## BRIEF
Where the listing shows an image, skip it and output all other material unchanged.

## DATA PROVIDED
=======

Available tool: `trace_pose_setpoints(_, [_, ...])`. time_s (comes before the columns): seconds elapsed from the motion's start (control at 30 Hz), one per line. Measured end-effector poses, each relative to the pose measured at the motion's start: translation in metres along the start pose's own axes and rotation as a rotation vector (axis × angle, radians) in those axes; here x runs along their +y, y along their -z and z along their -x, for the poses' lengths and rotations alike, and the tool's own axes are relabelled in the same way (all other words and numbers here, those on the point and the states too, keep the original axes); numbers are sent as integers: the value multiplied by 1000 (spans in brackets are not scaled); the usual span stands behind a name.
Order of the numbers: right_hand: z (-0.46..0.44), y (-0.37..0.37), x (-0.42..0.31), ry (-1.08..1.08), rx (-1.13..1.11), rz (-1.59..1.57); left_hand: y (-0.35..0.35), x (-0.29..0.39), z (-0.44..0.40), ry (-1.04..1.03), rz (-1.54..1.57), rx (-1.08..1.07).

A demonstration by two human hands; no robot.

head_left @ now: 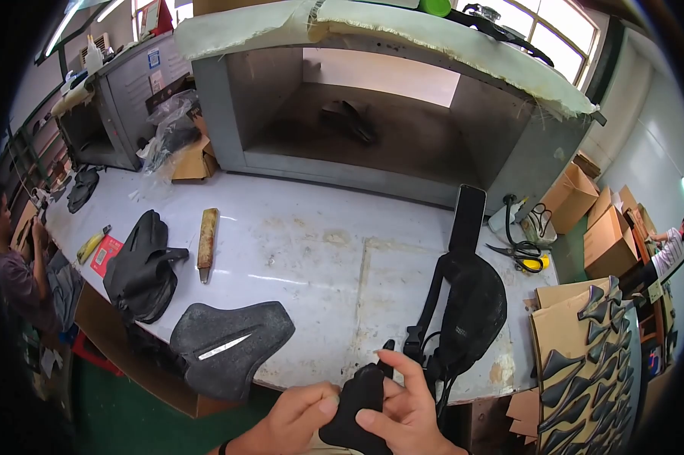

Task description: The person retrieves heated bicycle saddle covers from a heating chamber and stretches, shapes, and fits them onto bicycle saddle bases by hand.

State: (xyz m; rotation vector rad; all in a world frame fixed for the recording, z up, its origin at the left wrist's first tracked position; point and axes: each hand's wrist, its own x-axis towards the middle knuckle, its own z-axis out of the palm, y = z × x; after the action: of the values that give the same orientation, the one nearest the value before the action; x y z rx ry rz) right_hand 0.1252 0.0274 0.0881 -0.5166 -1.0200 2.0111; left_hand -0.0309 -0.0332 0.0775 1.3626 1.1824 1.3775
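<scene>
Low at the table's front edge, both my hands hold a soft-looking black padded piece (pixel 355 413), rounded at its top. My left hand (pixel 300 413) grips its left side with the fingers curled in and the thumb along the edge. On the other side, the thumb of my right hand (pixel 406 417) presses on its face while the index finger sticks up beside a narrow black tip. A flat dark grey saddle-shaped piece (pixel 205 326) with a long slit lies on the table to the left. Beyond it sits a pile of black covers (pixel 141 265).
A black sling bag (pixel 471 311) and a phone (pixel 469 208) lie right of my hands. Scissors (pixel 520 252) rest behind them; a worn flat-bladed tool (pixel 207 244) lies left. A grey metal box (pixel 228 114) stands behind. Cardboard at right bears several black shells (pixel 562 364). Another person (pixel 27 265) sits left.
</scene>
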Motion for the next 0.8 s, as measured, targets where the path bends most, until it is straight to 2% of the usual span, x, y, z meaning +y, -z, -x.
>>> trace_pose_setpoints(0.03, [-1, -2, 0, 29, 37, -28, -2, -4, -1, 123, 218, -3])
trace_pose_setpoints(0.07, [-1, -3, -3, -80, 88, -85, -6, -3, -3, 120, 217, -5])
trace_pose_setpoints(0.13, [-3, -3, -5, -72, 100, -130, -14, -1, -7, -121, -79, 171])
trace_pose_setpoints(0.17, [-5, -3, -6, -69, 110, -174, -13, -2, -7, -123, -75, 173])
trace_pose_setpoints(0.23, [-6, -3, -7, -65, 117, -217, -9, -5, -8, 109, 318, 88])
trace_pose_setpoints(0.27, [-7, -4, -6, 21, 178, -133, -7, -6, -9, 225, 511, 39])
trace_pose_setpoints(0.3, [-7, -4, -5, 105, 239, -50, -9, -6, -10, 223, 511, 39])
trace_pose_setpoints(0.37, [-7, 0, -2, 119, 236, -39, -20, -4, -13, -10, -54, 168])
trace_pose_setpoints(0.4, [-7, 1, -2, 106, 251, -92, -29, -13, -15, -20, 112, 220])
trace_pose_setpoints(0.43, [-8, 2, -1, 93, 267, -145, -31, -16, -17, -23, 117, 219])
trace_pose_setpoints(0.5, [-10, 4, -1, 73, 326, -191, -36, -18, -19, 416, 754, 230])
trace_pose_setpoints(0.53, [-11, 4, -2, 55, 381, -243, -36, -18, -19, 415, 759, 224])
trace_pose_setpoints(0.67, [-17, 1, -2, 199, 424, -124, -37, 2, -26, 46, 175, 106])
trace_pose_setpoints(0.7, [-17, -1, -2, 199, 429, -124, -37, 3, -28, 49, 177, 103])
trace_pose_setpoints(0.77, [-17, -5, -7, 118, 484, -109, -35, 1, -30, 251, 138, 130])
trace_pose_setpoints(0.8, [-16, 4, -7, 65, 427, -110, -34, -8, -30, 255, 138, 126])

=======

## RESPONSE BOX
Available tool: `trace_pose_setpoints(_, [_, ...])`. time_s (comes before the columns): seconds elapsed from the motion's start (control at 30 Hz), one per line. Measured end-effector poses, each relative to the pose measured at the motion's start: translation in metres along the start pose's own axes and rotation as a rotation vector (axis × angle, radians) in those axes; here x runs along their +y, y along their -z and z along their -x, for the poses' lengths and rotations alike, and the tool's own axes are relabelled in the same way (all other words and numbers here, those on the point and the states too, keep the original axes); numbers are sent as integers: the value multiplied by 1000 (spans in brackets are not scaled); the usual span stands behind a name.
Order of the numbers: right_hand: z (-0.46..0.44), y (-0.37..0.37), x (-0.42..0.31), ry (-1.08..1.08), rx (-1.13..1.11), rz (-1.59..1.57); left_hand: y (-0.35..0.35), x (-0.29..0.39), z (-0.44..0.40), ry (-1.04..1.03), rz (-1.54..1.57), rx (-1.08..1.07).

A demonstration by two human hands; no robot.

head_left @ now: 

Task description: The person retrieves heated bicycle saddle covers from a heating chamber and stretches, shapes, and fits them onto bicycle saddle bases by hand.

State: (xyz m; rotation vector rad; all in a world frame fixed for the recording, z up, its origin at the left wrist's first tracked position; point and axes: each hand's wrist, its own x-axis towards the middle knuckle, its own z-axis out of the palm, y = z × x; after the action: of the values that give the same orientation, the one nearest the value before the action; x y z rx ry rz) right_hand 0.1252 0.0274 0.0881 -0.5166 -1.0200 2.0111; left_hand -0.0309 -0.0332 0.0775 1.3626 1.1824 1.3775
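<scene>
Low at the table's front edge, both my hands hold a soft-looking black padded piece (pixel 355 413), rounded at its top. My left hand (pixel 300 413) grips its left side with the fingers curled in and the thumb along the edge. On the other side, the thumb of my right hand (pixel 406 417) presses on its face while the index finger sticks up beside a narrow black tip. A flat dark grey saddle-shaped piece (pixel 205 326) with a long slit lies on the table to the left. Beyond it sits a pile of black covers (pixel 141 265).
A black sling bag (pixel 471 311) and a phone (pixel 469 208) lie right of my hands. Scissors (pixel 520 252) rest behind them; a worn flat-bladed tool (pixel 207 244) lies left. A grey metal box (pixel 228 114) stands behind. Cardboard at right bears several black shells (pixel 562 364). Another person (pixel 27 265) sits left.
</scene>
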Motion for the next 0.8 s, as measured, targets where the path bends most, until it is straight to 2% of the usual span, x, y, z meaning +y, -z, -x.
>>> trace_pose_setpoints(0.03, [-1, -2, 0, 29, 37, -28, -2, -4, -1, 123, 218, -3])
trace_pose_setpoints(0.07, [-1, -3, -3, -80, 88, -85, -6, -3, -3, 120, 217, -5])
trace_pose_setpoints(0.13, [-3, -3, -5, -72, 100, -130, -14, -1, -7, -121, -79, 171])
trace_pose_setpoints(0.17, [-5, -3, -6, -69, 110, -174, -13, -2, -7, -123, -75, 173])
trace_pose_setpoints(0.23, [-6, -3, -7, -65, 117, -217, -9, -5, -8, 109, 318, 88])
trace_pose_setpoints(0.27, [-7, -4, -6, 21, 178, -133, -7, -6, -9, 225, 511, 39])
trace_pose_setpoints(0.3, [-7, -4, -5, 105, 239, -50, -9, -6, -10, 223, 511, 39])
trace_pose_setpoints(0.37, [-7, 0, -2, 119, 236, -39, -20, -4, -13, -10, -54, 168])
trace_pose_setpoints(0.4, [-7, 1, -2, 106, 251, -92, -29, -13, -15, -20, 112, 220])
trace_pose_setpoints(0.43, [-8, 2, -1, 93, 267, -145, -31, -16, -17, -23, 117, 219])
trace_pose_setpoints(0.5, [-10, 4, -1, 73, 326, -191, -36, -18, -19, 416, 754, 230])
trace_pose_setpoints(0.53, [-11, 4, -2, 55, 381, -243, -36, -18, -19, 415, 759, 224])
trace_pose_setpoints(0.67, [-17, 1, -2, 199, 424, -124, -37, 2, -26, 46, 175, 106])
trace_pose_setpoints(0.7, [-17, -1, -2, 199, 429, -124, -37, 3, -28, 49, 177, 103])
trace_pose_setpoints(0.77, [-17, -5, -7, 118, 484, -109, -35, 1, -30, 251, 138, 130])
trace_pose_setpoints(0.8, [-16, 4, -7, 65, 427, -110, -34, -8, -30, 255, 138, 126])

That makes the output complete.